▸ PROBLEM DESCRIPTION
Read the records and gather each line that includes "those".

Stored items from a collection

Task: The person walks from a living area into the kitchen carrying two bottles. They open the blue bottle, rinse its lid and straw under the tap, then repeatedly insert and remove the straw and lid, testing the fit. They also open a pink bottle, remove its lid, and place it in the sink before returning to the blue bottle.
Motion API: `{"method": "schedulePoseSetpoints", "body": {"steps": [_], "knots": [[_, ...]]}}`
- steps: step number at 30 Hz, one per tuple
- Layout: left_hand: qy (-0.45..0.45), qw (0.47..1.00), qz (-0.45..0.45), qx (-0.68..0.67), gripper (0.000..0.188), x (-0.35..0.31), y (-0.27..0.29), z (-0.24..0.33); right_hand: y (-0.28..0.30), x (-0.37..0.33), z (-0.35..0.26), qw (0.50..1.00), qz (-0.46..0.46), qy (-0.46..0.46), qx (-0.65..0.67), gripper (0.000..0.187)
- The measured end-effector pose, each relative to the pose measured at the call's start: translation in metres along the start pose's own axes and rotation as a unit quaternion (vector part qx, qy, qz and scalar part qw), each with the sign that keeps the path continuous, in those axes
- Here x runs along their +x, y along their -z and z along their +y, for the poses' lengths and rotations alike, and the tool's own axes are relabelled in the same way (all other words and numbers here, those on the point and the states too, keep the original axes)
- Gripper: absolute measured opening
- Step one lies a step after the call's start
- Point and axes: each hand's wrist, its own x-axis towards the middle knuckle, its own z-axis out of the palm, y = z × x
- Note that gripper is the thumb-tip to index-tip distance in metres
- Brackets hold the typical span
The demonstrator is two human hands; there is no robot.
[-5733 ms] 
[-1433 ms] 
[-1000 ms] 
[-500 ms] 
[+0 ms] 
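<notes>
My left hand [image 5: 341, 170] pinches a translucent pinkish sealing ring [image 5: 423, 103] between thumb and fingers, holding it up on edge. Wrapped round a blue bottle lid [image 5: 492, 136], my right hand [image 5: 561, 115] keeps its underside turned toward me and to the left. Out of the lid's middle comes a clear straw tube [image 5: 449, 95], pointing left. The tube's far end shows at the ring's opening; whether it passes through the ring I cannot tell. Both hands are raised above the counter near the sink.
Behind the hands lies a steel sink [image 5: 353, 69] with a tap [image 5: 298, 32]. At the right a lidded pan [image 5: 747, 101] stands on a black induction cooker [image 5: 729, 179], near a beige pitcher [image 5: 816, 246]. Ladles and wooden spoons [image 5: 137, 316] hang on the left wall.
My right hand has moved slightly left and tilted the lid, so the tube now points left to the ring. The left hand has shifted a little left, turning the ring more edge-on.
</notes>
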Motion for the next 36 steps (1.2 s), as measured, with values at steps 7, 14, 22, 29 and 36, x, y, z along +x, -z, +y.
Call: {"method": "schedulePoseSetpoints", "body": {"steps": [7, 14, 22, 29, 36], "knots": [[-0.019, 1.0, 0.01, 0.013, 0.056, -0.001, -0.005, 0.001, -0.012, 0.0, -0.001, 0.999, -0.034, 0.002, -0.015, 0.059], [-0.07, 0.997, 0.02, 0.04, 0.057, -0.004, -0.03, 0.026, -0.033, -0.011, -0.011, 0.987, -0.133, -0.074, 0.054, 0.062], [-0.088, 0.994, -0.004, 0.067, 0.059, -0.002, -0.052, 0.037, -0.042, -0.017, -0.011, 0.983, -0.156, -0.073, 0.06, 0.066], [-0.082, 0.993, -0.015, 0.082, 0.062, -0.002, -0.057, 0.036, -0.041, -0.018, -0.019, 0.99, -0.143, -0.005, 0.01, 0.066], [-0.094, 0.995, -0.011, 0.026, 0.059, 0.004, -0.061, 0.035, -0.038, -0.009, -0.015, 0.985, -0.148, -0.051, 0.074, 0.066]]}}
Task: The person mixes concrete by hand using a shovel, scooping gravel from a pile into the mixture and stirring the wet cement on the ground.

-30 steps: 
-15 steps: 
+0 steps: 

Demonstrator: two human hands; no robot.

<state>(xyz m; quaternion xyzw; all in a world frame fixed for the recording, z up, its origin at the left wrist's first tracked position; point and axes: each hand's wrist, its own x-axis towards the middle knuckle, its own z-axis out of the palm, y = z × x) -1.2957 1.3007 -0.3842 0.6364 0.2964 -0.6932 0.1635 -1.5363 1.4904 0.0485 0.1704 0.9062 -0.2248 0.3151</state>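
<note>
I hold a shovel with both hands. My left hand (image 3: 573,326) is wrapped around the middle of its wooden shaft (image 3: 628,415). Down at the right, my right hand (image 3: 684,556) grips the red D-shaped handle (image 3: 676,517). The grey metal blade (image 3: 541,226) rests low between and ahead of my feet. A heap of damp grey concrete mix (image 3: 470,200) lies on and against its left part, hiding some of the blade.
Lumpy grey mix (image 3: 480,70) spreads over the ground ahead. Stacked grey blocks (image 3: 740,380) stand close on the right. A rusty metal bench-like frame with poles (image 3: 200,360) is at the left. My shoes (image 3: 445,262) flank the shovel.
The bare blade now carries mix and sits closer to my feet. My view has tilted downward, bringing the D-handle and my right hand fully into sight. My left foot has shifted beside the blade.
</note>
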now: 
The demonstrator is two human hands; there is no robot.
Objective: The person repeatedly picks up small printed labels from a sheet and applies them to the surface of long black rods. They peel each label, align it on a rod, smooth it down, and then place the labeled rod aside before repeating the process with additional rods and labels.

▸ TASK RESULT
- The measured end-effector pose, each relative to the pose measured at the call's start: translation in metres along the start pose's own axes and rotation as a unit quaternion (vector part qx, qy, qz and scalar part qw), each with the sign that keeps the path continuous, in those axes
- Here x runs along their +x, y along their -z and z along their +y, for the poses' lengths and rotations alike, and the tool's own axes are relabelled in the same way (all other words and numbers here, those on the point and the states too, keep the original axes)

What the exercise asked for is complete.